According to which he himself said, upon arriving at the Intensive Care
ward, the words of the nurse who helped him were:

"What's going on here? Is it raining?"

The ward was filled with water puddles due to a broken air conditioning
pipe.

Dr. Benitez knows the rules especially when it comes to requiring an
admittance, and added:

"Me, clearly, and that's it, because I wanted to solve my problem."

He assures it was not for lack of medications. "Nor for lack of
attention from medical and nursing staff, despite all situations of
indolence and some other abuse on finding his too demanding companion
uncomfortable. It was because the hospital was so filthy," he said.

"The medical staff doesn't say so, apparently, but in a hospital where
the same elevator carries the construction workers, the doctors, and
even the trash, you can't carry a seriously ill patient because that's
taking an infection from the mouth right to the lung."

Doctor Benitez's father was admitted for chest pain and he developed
complications ending up with hypostatic pneumonia, which killed him.

The doctor looked at me with surprise when I asked if he thinks you
shouldn't transport a seriously ill patient in an elevator with other
people. On asking him I remember my father being admitted to the
hospital and the number of times I went up with him lying on a gurney,
trying to protect him from the man who was carrying the trash, in the
presence of doctors talking, which forced me to see that situation as
"normal."

"You can't be doing construction in a hospital with patients inside. The
floor is cleaned every day and within the ward (after fixing the air
conditioning) apparently it's cleaner. But outside, it's not what you
see, it's that you can run a finger over the floor and it's covered with
cement dust, because they've been doing construction in the hospital for
many years," the doctor commented.

"It's very depressing to see a family member in this situation and not
be able to do anything," he said. "He died of hypostatic pneumonia, but
it can't be determined if he contracted it simply by lying flat, or
whether it was the result of an infectious environment that should have
been avoided."

He says he rejected the idea of an autopsy because it mean extending the
suffering without resolving anything, no power to sue anyone.

According to Dr. Benitez, in his role as a companion, the most shocking
was the sum of all these terrible conditions of life there, from the
disruption of the builders to the sewage water running in front of the
ICU room, when the first downpour of the season.

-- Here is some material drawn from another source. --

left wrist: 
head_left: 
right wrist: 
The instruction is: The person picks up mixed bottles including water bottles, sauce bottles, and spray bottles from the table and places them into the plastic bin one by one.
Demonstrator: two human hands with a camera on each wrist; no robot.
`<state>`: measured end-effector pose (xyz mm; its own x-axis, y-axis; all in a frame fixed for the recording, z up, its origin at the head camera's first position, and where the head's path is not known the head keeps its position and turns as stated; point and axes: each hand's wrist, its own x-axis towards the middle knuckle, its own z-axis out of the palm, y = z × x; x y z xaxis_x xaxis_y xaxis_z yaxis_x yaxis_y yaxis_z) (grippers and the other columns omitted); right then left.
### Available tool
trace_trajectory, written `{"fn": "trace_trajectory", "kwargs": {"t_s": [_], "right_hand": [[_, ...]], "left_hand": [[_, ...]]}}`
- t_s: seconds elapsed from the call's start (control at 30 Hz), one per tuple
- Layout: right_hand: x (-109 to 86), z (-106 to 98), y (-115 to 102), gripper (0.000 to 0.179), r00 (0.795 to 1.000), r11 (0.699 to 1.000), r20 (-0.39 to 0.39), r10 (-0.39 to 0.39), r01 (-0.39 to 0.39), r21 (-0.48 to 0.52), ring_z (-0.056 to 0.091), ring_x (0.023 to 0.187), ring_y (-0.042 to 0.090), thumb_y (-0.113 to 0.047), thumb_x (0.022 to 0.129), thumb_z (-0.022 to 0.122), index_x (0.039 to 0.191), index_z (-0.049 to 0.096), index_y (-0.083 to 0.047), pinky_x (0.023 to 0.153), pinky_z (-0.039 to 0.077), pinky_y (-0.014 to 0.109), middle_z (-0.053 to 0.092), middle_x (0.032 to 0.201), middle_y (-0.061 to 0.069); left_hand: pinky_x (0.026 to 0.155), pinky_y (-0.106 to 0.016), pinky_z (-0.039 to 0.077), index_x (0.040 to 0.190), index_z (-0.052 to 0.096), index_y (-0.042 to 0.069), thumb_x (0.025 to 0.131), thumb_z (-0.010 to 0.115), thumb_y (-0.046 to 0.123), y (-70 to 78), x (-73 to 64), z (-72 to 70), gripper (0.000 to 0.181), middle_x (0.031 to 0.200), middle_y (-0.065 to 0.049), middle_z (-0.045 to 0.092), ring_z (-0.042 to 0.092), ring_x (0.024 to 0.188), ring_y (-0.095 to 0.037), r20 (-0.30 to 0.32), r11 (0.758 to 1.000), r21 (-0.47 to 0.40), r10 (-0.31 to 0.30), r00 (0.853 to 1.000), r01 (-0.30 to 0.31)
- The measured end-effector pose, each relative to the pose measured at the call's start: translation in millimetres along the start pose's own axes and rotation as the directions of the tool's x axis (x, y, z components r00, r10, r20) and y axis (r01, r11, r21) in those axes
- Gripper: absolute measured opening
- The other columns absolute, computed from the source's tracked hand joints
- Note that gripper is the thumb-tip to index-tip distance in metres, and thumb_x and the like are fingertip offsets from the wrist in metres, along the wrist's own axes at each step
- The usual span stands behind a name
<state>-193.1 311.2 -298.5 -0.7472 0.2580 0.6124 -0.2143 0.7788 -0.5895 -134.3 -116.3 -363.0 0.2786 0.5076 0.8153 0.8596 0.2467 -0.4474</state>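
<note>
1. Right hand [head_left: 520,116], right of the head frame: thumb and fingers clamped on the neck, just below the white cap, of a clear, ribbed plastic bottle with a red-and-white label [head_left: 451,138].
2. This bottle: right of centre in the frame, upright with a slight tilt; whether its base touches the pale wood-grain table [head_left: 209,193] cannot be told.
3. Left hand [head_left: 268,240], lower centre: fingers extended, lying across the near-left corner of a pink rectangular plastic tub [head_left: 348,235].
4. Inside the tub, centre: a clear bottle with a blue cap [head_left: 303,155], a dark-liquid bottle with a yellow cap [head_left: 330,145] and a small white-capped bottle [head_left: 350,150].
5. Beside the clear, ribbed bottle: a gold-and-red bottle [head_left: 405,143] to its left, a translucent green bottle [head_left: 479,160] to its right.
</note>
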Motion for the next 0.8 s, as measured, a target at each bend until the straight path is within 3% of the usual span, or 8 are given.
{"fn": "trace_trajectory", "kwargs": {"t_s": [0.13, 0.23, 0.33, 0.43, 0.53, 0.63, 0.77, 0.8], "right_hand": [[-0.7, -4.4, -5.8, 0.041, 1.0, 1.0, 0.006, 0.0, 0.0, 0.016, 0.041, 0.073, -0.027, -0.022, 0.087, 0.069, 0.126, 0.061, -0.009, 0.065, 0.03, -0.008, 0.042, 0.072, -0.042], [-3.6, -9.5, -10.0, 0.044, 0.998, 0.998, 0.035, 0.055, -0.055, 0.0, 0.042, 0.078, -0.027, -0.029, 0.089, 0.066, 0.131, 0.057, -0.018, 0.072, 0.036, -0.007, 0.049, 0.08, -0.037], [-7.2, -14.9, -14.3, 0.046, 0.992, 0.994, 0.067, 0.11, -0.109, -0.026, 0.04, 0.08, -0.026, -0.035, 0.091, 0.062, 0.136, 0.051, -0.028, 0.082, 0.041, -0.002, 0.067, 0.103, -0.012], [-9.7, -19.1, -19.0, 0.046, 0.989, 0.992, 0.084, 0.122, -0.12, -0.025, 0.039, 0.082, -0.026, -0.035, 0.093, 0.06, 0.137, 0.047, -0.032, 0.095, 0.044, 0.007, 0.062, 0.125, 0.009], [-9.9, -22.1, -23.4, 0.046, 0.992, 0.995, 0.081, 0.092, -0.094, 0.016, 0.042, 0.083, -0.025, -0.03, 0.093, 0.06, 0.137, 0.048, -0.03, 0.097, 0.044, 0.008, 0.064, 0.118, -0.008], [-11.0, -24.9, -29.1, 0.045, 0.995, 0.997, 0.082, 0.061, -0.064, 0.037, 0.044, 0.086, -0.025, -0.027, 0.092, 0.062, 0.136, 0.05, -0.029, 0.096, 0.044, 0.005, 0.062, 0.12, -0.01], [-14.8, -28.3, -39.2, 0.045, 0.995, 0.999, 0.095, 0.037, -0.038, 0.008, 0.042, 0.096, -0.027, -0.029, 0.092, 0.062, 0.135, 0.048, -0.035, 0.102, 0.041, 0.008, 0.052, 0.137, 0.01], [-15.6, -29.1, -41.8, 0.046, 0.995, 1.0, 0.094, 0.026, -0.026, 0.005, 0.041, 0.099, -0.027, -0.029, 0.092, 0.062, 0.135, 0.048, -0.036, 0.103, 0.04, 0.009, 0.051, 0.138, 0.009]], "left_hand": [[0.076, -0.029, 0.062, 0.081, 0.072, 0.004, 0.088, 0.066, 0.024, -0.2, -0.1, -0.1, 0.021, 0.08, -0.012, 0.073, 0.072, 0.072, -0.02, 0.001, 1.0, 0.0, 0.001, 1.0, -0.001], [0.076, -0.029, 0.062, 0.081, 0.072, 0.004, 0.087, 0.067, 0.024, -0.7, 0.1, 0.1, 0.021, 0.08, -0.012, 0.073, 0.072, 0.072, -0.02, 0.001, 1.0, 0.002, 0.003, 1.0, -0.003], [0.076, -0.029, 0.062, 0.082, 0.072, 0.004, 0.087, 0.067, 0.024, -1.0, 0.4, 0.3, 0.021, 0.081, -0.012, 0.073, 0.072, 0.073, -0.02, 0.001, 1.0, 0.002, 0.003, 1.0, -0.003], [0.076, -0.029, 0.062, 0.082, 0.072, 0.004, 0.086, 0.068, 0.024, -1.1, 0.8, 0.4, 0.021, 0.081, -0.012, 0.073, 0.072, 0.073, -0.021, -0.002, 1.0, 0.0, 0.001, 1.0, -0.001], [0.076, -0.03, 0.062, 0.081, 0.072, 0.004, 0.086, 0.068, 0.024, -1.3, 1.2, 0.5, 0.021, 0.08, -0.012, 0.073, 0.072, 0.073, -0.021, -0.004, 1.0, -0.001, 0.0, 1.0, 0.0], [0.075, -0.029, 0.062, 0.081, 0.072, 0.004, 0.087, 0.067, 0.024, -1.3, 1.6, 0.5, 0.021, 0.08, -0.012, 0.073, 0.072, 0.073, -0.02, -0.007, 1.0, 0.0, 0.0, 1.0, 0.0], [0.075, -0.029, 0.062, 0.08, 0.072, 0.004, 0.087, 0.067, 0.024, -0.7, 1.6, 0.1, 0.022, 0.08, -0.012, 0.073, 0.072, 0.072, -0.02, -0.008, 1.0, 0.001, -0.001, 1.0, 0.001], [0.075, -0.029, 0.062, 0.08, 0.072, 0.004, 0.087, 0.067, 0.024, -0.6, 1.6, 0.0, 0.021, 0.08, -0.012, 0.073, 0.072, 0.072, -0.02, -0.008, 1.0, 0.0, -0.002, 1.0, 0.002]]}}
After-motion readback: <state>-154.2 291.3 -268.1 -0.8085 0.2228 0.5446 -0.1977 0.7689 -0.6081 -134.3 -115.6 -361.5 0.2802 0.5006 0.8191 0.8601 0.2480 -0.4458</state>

"When you don't know the topic it's very easy to fool you, but when
you're a doctor, not so much…"

In Havana, a few years ago it was said that the director of the Cancer
Hospital had forbidden their workers to talk about the relationship to
talk about the construction of the hospital and the number of deaths:

"Because it's logical that there is a greater risk death for patients
who are receiving expensive chemotherapy treatment (which normally
causes immuno-suppression) and who ingest dust," the doctor pointed out.

When he was a student, in 2004, in the Fajardo hospital, on a visitor's
pass, it could have been the same builder shouting over a running drill.
"Even though it was on another floor, the reverb didn't let you talk."

Repairs with intensive care patients

At least ten years ago they started the repair work on the capital's
hospitals. What I could never understand, neither the doctors nor the
patients, is why they all have to be restored at the same time.

Some, like the Cardiovascular Institute or the Fajardo Hospital, have
been declared "terminal." Others seem to have stalled, like Calixto
Garcia. The Clodimira Acosta obstetric-gynecological appears to be a
lost building, despite having started on the reconstruction work.

Statistics reveal that the number of deaths by infections in hospitals
being repaired have tripled.

There are no alternatives but to go, when you get sick, to the same
dirty and dilapidated hospital we're talking about.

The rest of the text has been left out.